Les travaux de préparation sont en cours, le lancement de la confection de l'inventaire est prévu en été 2010.

Diversité linguistique en Suisse et préservation du patois

Permettez-moi de terminer sur un sujet qui nous tient spécialement à coeur : la préservation de la diversité linguistique en Suisse qui est une composante fondamentale de notre identité culturelle.

Nous en sommes tous conscients : les langues ne sont pas simplement des instruments de communication efficaces et extrêmement élaborés, elles sont aussi le véhicule d'expressions culturelles et de valeurs et, en tant que telles, sont un facteur déterminant de l'identité des groupes et individus. Lo ton fâ la tsanson – le ton fait la chanson, comme on dit en patois vaudois.

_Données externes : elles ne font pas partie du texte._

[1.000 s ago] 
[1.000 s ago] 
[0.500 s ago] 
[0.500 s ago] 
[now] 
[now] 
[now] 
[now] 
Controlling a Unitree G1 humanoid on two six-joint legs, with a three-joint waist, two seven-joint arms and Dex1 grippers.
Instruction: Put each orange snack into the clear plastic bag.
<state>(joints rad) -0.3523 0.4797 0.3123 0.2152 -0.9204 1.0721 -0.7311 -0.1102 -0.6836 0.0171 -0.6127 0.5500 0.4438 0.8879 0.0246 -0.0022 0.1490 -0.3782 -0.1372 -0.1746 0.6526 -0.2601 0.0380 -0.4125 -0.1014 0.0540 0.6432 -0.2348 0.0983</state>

RéseauPatrimoineS a décidé de consacrer le dernier numéro des « documents » au « patois vaudois, patrimoine culturel immatériel ». Ce titre n'est pas choisi de manière anodine. En effet, la langue est souvent considérée comme la clef de voûte du patrimoine culturel immatériel. Parmi les différentes manifestations du patrimoine immatériel, la Convention évoque en premier lieu les « traditions et expressions orales ». Ce domaine englobe des formes parlées extrêmement variées, comme les proverbes, énigmes, contes, comptines, légendes, mythes, chants et poèmes épiques, incantations, prières, psalmodies.
Bien que la Convention considère la langue comme une composante importante du patrimoine immatériel, l'instrument juridique ne se réfère pas à la langue en soi ou comme à un ensemble (grammaire, vocabulaire, syntaxe). La protection et la préservation des langues ne figurent pas dans le champ de la Convention de 2003.

Cela étant, la langue est bien entendu concernée en tant que « vecteur du patrimoine immatériel ». Ainsi, la Convention identifie le rôle essentiel de la langue dans l'expression et la transmission du patrimoine immatériel.

En fait, tous les domaines du patrimoine immatériel – de la connaissance de l'univers aux rituels et à l'artisanat – dépendent de la langue pour leur pratique quotidienne et leur transmission entre générations. La langue sous-tend toutes les formes du patrimoine immatériel, et le domaine des traditions et des expressions orales dépend de la langue non seulement pour sa transmission et sa constitution, mais également pour son contenu même.

Les langues vivent dans les chants et les récits, les énigmes et les poèmes. Ainsi, la protection des langues et la transmission de traditions d'expressions orales sont étroitement liées. En effet, ce sont les différentes formes d'expressions orales elles-mêmes et le fait de les dire en public qui contribuent le mieux à sauvegarder une langue, davantage que les dictionnaires, grammaires et autres bases de données.

Pour cette raison, j'aimerais féliciter le RéseauPatrimoineS d'avoir choisi le patois comme thème de ces 3es Rencontres des Patrimoines et féliciter plus particulièrement l'Association vaudoise des Amis du Patois, que Marie-Louise Goumaz, Jean-Louis Chaubert et Pierre Guex présenteront cet après-midi, pour le sérieux et la ténacité apportés à leur engagement en faveur de la conservation du patois vaudois.